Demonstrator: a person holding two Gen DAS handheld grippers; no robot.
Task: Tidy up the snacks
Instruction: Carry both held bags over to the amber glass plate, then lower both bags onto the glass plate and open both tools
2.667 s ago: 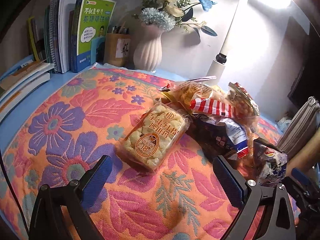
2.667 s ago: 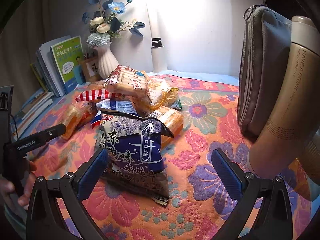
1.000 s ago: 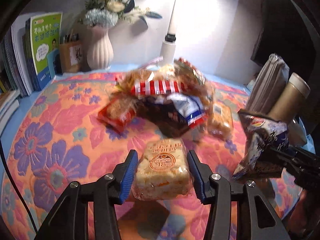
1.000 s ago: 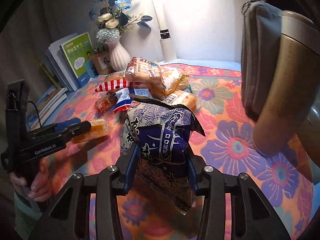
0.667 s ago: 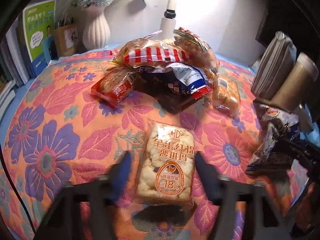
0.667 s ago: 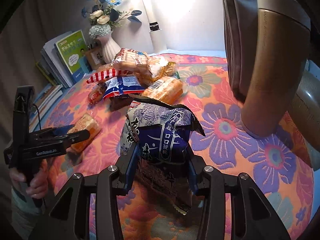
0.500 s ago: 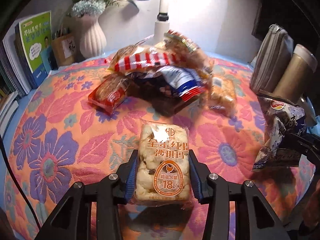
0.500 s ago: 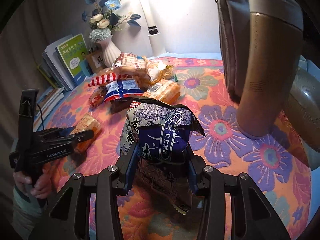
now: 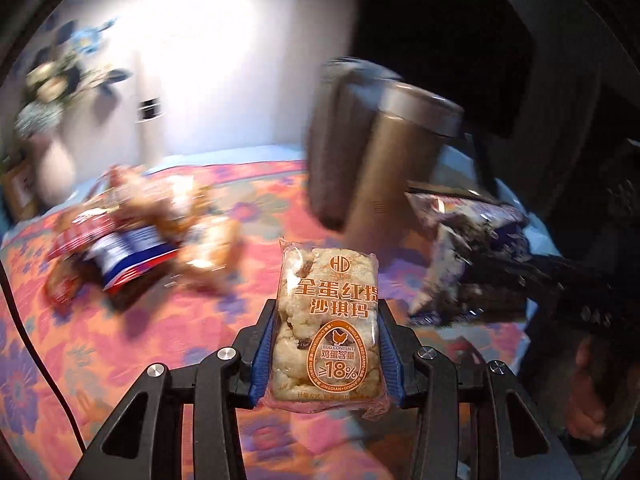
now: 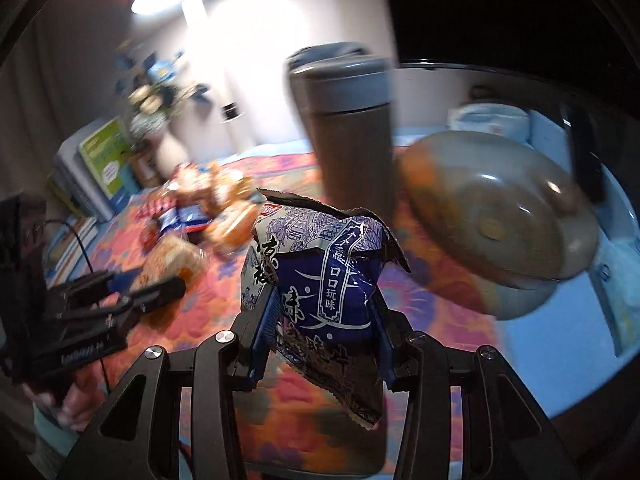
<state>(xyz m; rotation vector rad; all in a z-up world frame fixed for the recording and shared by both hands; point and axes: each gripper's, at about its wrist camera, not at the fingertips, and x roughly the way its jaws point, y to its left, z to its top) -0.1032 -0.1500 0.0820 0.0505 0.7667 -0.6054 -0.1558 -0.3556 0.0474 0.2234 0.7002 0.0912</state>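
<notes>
- The left tongs [image 9: 326, 346] are clamped on the flanks of a clear-wrapped egg pastry pack [image 9: 327, 322]. Their jaws have just been closing in on it, and it is carried clear of the floral cloth [image 9: 120, 352] on the worktop.
- That pack looks light, a crumbly block in slick film. Side pressure on its lower half suits it; a harder squeeze would likely crush the cake.
- The right tongs [image 10: 324, 338] are closed narrowly on a dark blue snack bag [image 10: 320, 292], pinched at its lower middle, torn top edge upward, also held above the cloth.
- The bag looks soft and crinkly, mostly air, so it gives under the jaws and could slide. A pinch low on the body seems safer than one at the seam.
- Beyond it, toward the worktop's right edge, stand a brown flask [image 10: 352, 128] and a grey-brown bowl-like vessel [image 10: 500, 220].
- Farther left lies the blurred pile of remaining snacks [image 9: 132, 224], near the far edge.
- At the far left corner are a vase of flowers [image 10: 160, 120] and books [image 10: 104, 160].
</notes>
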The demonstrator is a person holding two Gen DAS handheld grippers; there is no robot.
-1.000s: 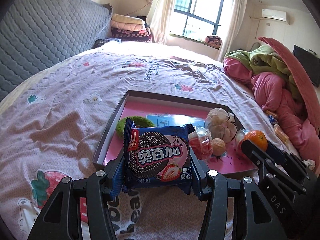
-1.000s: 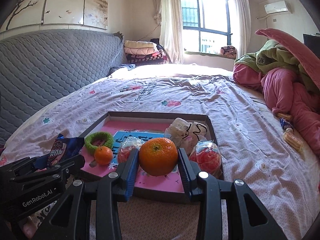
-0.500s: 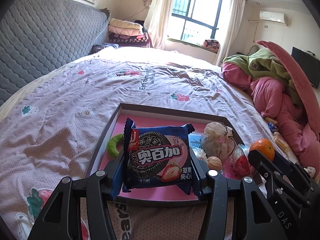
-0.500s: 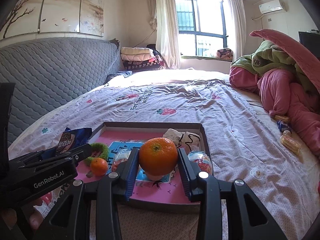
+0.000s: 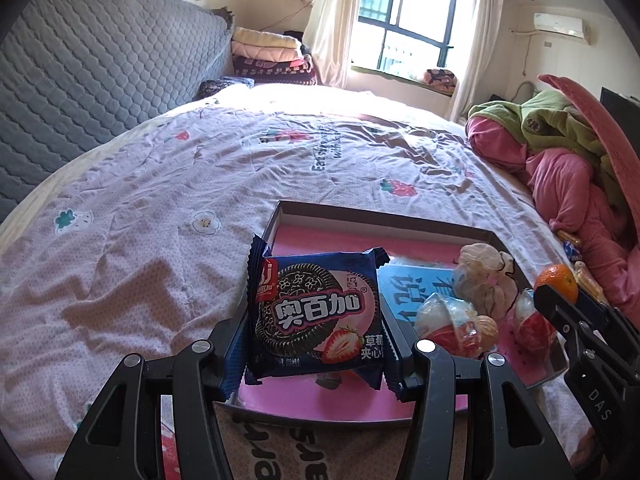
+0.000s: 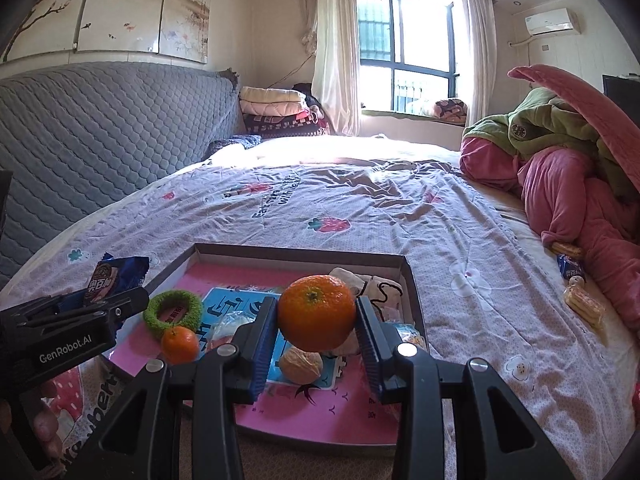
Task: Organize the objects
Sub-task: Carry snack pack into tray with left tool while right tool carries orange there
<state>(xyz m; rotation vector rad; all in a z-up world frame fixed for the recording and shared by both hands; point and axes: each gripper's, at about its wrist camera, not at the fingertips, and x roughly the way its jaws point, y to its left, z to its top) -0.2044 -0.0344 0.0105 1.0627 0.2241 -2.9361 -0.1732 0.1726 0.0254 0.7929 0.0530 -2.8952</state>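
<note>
The blue cookie packet (image 5: 316,316) is blocking the near-left part of the shallow pink-lined cardboard tray (image 5: 384,220); the large orange (image 6: 317,313) is covering part of the tan walnut (image 6: 301,365) behind it.

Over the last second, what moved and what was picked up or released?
The left gripper, shut on the cookie packet, has swung left across the tray, so the green ring is now hidden behind the packet in its view. Nothing was picked up or released. The right gripper stays clamped on the big orange above the tray, and the small orange, walnut and wrapped snacks lie as before.
</note>
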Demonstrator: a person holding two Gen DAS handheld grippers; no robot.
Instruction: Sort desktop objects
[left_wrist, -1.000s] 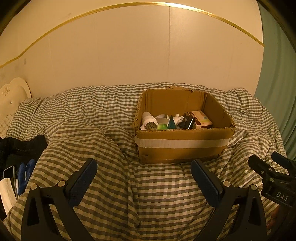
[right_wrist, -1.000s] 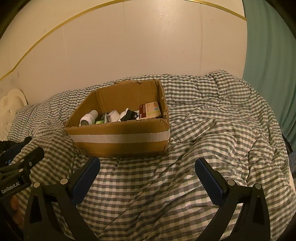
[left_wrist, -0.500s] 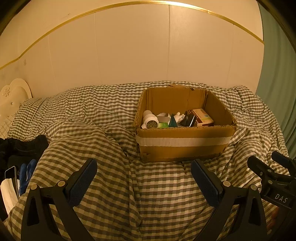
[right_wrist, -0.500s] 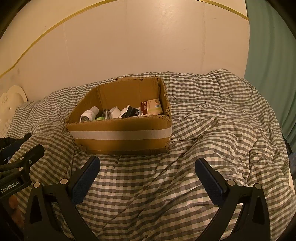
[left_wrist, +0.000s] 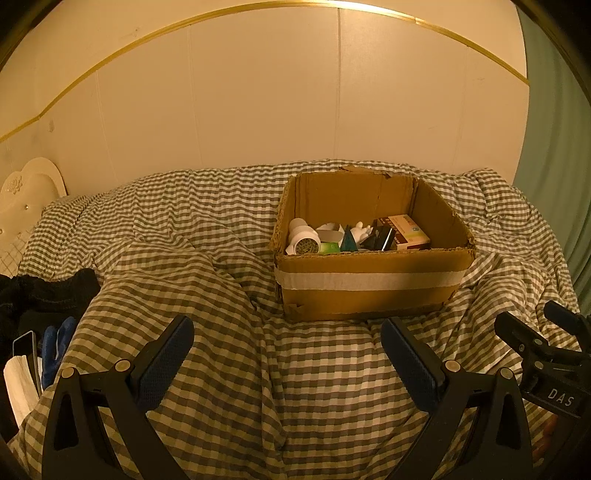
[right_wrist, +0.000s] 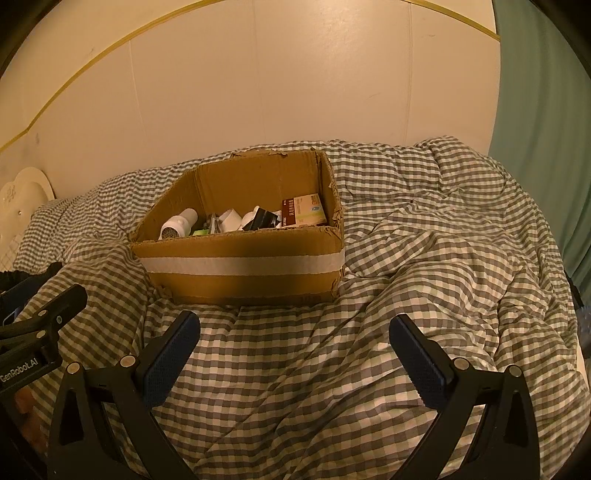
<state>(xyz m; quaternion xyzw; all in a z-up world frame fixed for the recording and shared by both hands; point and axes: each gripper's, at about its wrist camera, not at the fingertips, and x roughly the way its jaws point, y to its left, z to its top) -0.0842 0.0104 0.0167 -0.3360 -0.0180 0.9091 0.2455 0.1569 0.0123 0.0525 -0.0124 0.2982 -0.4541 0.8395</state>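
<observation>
An open cardboard box (left_wrist: 369, 291) with a white tape band sits on a checked quilt; it also shows in the right wrist view (right_wrist: 240, 273). Inside lie a white bottle (left_wrist: 303, 238), a brown and white carton (left_wrist: 406, 230), a small black item (left_wrist: 380, 238) and other small objects. The bottle (right_wrist: 179, 227) and carton (right_wrist: 304, 210) show in the right wrist view too. My left gripper (left_wrist: 286, 354) is open and empty, short of the box. My right gripper (right_wrist: 293, 347) is open and empty, also short of the box.
The checked quilt (right_wrist: 424, 258) is rumpled with folds. At the left edge lie dark clothing (left_wrist: 48, 291), a blue glove (left_wrist: 55, 350) and a phone (left_wrist: 26, 347). A cream wall stands behind, a green curtain (right_wrist: 543, 110) at the right.
Both views have tilted up slightly, so the box sits a little lower and nearer in frame. Both grippers stay open and empty.
</observation>
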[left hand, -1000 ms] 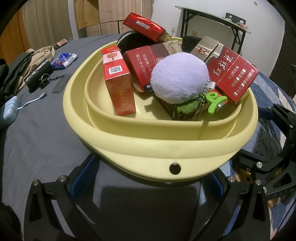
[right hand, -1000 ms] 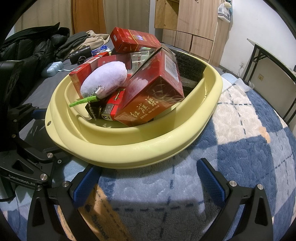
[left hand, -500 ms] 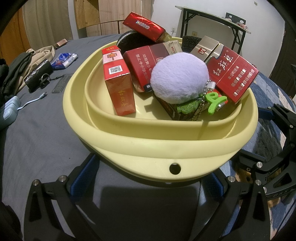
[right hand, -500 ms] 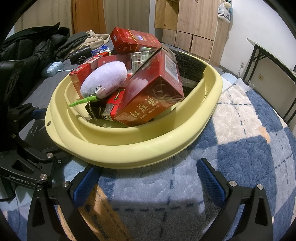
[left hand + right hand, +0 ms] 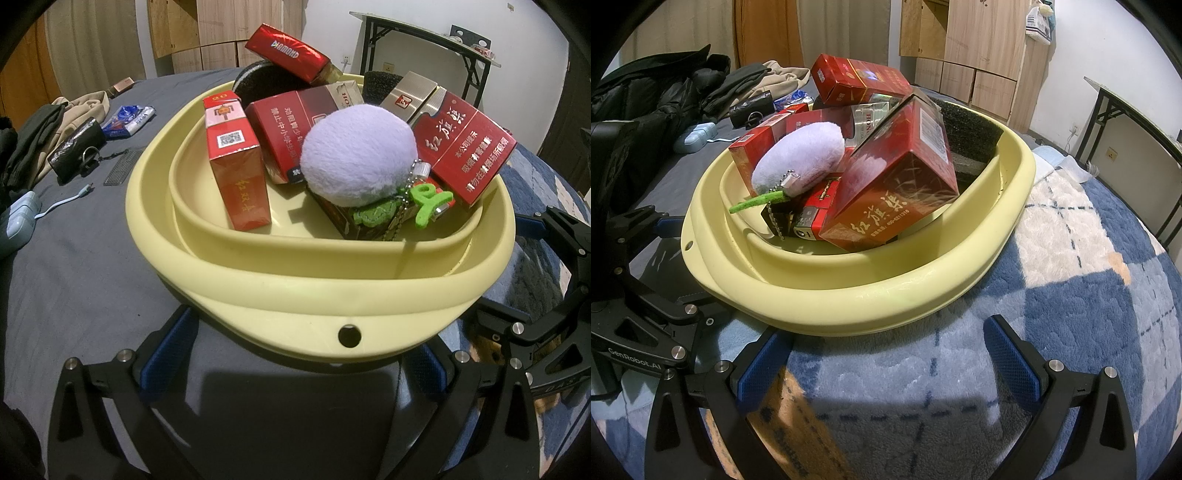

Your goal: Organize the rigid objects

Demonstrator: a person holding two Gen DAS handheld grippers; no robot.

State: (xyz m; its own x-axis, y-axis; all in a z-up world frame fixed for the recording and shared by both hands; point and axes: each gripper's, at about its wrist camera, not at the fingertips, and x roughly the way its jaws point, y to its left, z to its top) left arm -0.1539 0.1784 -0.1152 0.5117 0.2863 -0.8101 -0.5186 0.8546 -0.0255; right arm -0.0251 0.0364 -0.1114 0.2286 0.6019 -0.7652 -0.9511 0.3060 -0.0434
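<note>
A pale yellow basin (image 5: 258,288) (image 5: 886,295) rests on the bed, filled with several red cigarette boxes, one standing upright (image 5: 236,166) and a large one leaning at the right (image 5: 469,147) (image 5: 897,184). A lilac plush ball (image 5: 358,158) (image 5: 801,158) with a green tag and bead chain lies on top. Black foam (image 5: 967,125) sits at the basin's far side. My left gripper (image 5: 295,373) is open just before the basin's near rim, holding nothing. My right gripper (image 5: 886,365) is open at the rim on its side, empty too.
A grey sheet (image 5: 74,277) lies left of the basin, with a black pouch (image 5: 74,151), a blue packet (image 5: 127,118), a comb, a cable and clothes. A blue-and-white plaid blanket (image 5: 1089,277) lies to the right. A folding table (image 5: 424,40) stands behind.
</note>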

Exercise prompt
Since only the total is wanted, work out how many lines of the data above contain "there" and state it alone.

Solution for this problem
2